More Machine Shop Foolery

Or fooling around-ery.

Some years ago, I built a CNC lathe to go with my mill.  I went through trying to make it thread properly, had some success, but then never really used it much.  I had gotten used to using the manual lathe by just walking up to it, chucking up a piece of work and doing what I needed to do.  I told Mrs. Graybeard I'd leave both lathes on the bench for a while and whichever got used more would be the one we keep.  It was the manual lathe.  Some time in the last few garage re-organizations (even before moving into the new shop), a wire pulled out of a contact pin and it needed to be fixed.

Yesterday became a bit of a cleanup day in the shop, so it was a natural thing to try and get it running properly again.  First, though, there were some problems to go into.  The computer I've been using to control the mill has been having issues for a while now.  It wouldn't start up, especially on colder mornings.  (Mind you, this is a Florida cooler morning; maybe 68 or 70 in the shop.  That's Canadian skinny dipping weather.)  It would take up to five power-on attempts for everything to run and the system to boot all the way into Windows, but once it was going it stayed running fine.  I had an equivalent system and thought if it was running well, I'd swap them out.  I turned this backup system on and it worked flawlessly.  To keep from having to re-install all the software, I just swapped hard drives, so it was up and running pretty quickly.  I ran the mill long enough to send some motion commands on all axes, and verified it hadn't gotten messed up during the "brain transplant". 

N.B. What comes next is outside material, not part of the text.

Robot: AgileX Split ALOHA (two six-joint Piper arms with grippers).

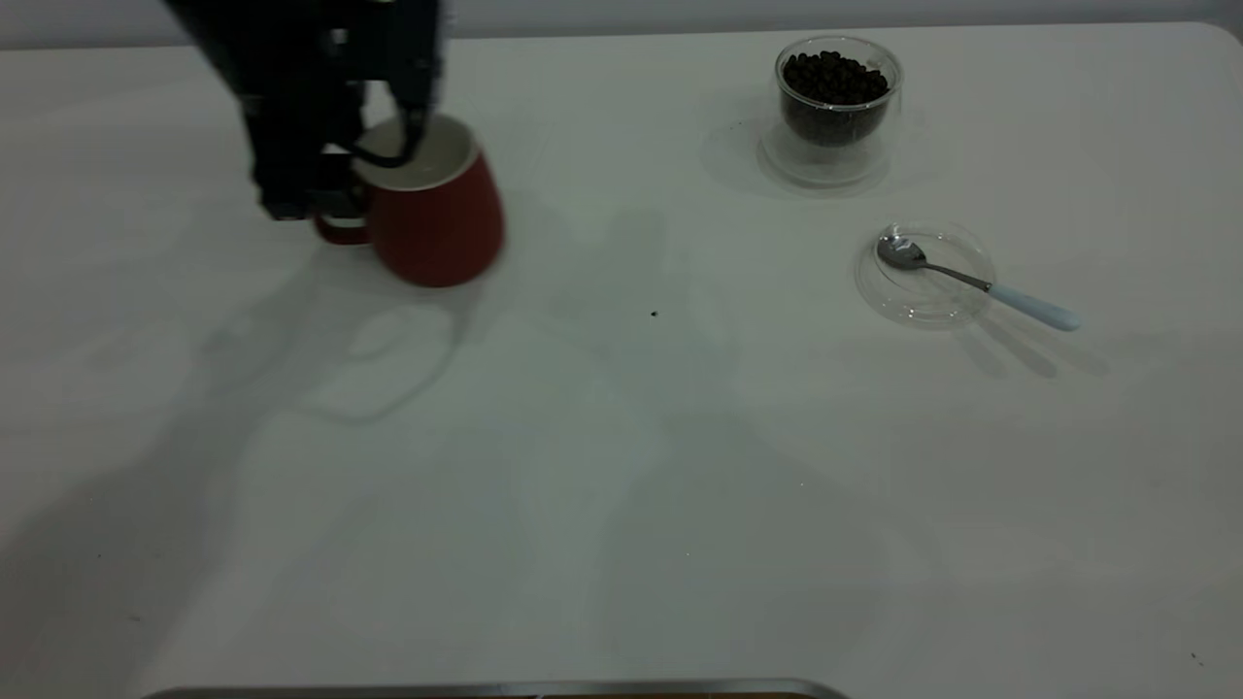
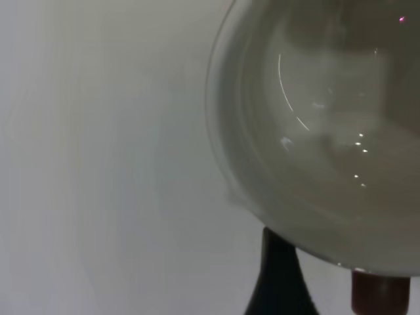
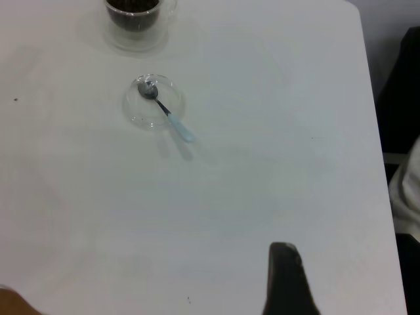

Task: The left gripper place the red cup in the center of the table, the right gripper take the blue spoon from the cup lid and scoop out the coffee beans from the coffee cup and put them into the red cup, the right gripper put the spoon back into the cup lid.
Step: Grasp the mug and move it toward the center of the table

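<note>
The red cup (image 1: 437, 209), white inside, is at the far left of the table, and its image is smeared. My left gripper (image 1: 388, 155) is shut on its rim beside the handle (image 1: 340, 231). In the left wrist view the cup's white inside (image 2: 328, 131) fills the picture, with one dark finger (image 2: 279, 279) outside the wall and the red handle (image 2: 380, 295) beside it. The blue-handled spoon (image 1: 981, 284) lies with its bowl in the clear cup lid (image 1: 923, 291), at the right. The glass coffee cup (image 1: 835, 107) holds dark beans. My right gripper (image 3: 283, 282) hovers well away from the spoon (image 3: 167, 115).
A single stray bean (image 1: 654, 314) lies near the table's middle. The lid (image 3: 144, 115) and coffee cup (image 3: 134, 16) also show in the right wrist view. A metal edge (image 1: 486, 690) runs along the table's near side. The table's right edge (image 3: 374, 131) is close to the right arm.
</note>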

Now it was on to the lathe.  In this picture, it's on the left, almost out of the frame.  To it's right, and just past the orange calculator, is the manual lathe.  The mill is off to the right, in a plywood box. 
Once I re-crimped the wire and got Mach3Turn running, both of the lathe's axes started moving.  There's a large toolpost on the cross slide that I put there to measure backlashes with.  I noticed that the long axis seems to drop steps, even under no load.  That could be something as simple as a noise pickup, but could be the driver board, too.  I'll need to look at that some more.  
All in all, it's a good option to have back, but I really can't think of many uses for it.  It's easier to cut tapers in a CNC lathe than by hand, but that's about it; it would also be good for making pens, with that power feed.  Threading is probably best accomplished on my big lathe, although I have their threading attachment for the manual Sherline lathe, too.  There are developments on the big CNC mill project, but that will be another story for another day. 


  1. What brand are those?

    I *know* I've seen them before, but the name escapes me.

    1. OK, that's what I thought.

      I'm pretty sure we had one of these at Hughes as an alternative to the little German lathe we had.

      The German lathes was a sit smaller, but was extremely accurate compared to the Sherline.

      By "accurate" I mean that it had ZERO backlash in all movement, and it just "felt better" to use.

      I had no trouble doing parts to .0001" on the German lathe, but could never get that kind of result on the Sherline.

  2. I have been wishing for a CNC lathe for more than a year. Pulleys, printer filament guides, spacers, all are better done CNC.


    1. Thanks! Hadn't thought of that. More reasons to keep it.